From the Orient Express the girl looks out over the winter plain and remembers the recent New Year’s celebration in Odessa. Her grandmother prepared delicious salmon, caviar, pasta and pickle zakuski, which everyone washed down with champagne, and even Irina tried a few sips. In Odessa, every morning she used to walk with her grandfather down to the bustling port through the huge, icy staircase that she would later recognize in Sergey Eisenstein’s film Battleship Potemkin.

The Orient Express is taking Irina and her mother on a shopping trip to Paris. Without the doll she feels as if she has wings. She looks at the snow that covers everything , as if plunging it all into oblivion and does not yet know that a world war will soon break out and that her family will flee Kyiv and the riot-ridden atmosphere which would later lead to revolution. After spending some time in St. Petersburg, where they will reside on the same street as the young Nabokov, the family will decide to flee the revolution to Finland and from there to Paris.
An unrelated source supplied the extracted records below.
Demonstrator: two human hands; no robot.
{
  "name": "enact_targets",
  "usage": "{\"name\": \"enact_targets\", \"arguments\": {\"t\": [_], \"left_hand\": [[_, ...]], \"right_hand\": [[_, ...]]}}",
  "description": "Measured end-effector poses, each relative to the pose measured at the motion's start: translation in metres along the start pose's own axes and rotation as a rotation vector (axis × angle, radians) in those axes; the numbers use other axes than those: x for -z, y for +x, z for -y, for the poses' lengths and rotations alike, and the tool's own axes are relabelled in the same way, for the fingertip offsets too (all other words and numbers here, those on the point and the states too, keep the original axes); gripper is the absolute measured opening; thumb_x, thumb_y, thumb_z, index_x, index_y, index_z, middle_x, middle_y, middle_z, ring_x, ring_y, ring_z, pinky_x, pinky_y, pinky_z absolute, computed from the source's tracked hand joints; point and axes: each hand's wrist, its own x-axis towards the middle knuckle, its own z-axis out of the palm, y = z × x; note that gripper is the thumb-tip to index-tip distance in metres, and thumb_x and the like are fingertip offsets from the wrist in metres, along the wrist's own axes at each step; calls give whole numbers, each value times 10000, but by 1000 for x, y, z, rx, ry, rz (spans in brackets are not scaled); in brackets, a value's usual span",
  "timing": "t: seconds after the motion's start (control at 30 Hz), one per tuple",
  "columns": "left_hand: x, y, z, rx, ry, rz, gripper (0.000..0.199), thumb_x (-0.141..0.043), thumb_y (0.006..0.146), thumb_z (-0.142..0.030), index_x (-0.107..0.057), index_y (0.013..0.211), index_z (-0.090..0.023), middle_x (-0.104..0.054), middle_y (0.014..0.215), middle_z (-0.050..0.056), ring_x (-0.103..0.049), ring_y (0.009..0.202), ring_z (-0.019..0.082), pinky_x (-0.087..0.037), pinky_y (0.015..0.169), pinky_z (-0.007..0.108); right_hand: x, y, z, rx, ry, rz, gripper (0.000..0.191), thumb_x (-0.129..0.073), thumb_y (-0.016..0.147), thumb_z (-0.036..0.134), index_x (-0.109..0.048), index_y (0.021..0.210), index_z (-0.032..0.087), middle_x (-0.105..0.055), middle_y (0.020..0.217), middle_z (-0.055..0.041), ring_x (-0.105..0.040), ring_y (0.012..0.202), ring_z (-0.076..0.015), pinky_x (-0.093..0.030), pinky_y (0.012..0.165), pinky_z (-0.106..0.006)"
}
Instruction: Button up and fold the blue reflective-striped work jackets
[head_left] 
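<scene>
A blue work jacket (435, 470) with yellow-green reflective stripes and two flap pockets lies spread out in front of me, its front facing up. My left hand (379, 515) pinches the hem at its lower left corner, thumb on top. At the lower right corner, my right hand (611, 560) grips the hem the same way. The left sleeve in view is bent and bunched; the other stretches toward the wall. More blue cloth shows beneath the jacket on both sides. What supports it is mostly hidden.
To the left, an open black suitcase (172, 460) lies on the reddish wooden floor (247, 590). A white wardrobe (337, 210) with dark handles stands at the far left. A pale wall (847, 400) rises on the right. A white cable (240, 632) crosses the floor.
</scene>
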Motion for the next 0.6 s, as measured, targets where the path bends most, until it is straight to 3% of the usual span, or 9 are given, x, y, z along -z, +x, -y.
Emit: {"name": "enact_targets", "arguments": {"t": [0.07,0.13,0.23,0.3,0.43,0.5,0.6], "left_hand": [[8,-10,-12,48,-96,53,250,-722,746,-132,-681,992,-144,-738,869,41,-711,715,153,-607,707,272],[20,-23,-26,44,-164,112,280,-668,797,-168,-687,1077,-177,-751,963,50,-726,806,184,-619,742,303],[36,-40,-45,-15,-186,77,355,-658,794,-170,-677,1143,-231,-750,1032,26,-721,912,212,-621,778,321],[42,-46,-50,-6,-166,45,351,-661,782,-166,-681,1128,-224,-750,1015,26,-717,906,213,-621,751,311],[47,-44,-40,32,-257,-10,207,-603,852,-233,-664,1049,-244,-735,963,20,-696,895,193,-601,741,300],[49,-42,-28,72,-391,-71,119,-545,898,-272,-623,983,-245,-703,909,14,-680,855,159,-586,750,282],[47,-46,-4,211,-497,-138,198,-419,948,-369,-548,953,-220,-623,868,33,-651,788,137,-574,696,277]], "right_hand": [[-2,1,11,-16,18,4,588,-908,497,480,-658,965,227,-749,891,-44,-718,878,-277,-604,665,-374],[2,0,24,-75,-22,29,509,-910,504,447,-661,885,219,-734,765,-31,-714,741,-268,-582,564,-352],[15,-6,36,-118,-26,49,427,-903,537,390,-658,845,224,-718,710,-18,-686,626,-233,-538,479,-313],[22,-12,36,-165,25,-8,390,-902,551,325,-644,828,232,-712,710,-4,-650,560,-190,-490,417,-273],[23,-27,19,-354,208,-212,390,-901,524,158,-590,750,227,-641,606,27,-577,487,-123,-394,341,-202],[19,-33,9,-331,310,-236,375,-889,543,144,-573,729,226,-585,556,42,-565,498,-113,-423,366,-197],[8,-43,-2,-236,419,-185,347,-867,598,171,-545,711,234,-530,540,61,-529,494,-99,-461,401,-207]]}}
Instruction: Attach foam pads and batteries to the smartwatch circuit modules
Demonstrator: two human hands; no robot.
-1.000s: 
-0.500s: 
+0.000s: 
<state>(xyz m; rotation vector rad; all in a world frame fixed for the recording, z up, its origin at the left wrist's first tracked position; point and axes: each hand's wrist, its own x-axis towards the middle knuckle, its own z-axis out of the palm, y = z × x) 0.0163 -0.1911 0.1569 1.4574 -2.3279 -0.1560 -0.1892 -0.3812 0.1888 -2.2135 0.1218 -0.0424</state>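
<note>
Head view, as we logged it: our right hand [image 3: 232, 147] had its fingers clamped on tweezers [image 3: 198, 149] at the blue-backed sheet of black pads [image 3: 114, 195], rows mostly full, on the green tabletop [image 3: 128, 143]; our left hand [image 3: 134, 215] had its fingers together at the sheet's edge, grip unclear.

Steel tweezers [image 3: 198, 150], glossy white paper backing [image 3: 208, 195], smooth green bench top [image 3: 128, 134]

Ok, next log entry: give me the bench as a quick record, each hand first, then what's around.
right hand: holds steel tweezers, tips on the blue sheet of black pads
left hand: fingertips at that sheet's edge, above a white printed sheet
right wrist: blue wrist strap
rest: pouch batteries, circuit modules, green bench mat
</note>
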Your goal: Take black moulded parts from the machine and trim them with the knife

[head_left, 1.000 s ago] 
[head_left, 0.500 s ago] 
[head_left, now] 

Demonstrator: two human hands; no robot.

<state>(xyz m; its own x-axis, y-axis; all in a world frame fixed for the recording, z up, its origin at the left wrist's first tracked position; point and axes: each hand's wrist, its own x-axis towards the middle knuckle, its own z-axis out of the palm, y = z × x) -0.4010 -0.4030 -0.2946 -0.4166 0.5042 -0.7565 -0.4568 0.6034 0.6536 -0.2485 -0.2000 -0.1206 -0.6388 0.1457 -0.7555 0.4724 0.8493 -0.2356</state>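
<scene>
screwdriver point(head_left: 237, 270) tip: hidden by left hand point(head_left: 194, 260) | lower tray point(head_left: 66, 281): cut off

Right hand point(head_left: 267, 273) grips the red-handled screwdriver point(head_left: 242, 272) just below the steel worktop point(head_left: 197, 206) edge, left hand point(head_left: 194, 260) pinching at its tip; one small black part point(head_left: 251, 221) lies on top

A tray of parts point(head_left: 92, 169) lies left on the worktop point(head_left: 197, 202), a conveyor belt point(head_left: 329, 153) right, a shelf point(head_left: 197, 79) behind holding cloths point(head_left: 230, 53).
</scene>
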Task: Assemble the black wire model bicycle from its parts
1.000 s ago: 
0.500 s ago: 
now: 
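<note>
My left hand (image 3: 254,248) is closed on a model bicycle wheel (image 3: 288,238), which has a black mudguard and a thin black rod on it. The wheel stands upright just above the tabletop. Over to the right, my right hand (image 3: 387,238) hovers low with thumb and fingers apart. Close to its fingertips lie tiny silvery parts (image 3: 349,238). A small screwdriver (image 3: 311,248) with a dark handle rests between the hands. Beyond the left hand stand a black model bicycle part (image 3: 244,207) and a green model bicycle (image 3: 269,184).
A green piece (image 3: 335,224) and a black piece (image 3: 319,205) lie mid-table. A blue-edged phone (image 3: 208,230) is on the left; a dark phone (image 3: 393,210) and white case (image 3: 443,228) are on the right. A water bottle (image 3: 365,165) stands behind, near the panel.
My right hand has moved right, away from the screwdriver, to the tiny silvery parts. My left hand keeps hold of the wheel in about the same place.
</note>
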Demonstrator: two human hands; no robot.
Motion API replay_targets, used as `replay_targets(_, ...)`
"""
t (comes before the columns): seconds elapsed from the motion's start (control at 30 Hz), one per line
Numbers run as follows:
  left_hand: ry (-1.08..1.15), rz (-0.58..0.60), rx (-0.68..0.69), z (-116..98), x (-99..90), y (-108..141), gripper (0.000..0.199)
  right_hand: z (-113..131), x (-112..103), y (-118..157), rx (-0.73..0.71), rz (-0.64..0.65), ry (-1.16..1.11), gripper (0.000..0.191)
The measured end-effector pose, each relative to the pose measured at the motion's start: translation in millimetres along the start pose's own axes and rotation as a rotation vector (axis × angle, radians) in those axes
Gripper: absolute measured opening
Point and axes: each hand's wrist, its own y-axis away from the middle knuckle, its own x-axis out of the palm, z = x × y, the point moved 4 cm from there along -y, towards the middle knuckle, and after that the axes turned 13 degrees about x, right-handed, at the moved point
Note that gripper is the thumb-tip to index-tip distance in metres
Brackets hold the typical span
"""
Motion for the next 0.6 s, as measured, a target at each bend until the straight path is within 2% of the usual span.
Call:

In the French capital Irina will become Irène and live there for the rest of her short life: two and a half decades filled with writing and literary success, with two daughters and a loving husband who typed her manuscripts. Her mother will come to life in most of her novels as a worldly, empty and cruel woman.

Irène ignored her father’s attempts to persuade her to move to the United States where anti-Semitism had not taken root; the writer had blind faith in the ethical integrity of France. She only regretted not listening to her father when it was too late: after the German occupation she and her entire family were persecuted. In the summer of 1942 she was arrested and sent to Auschwitz. A month later Irène died, at the age of 39.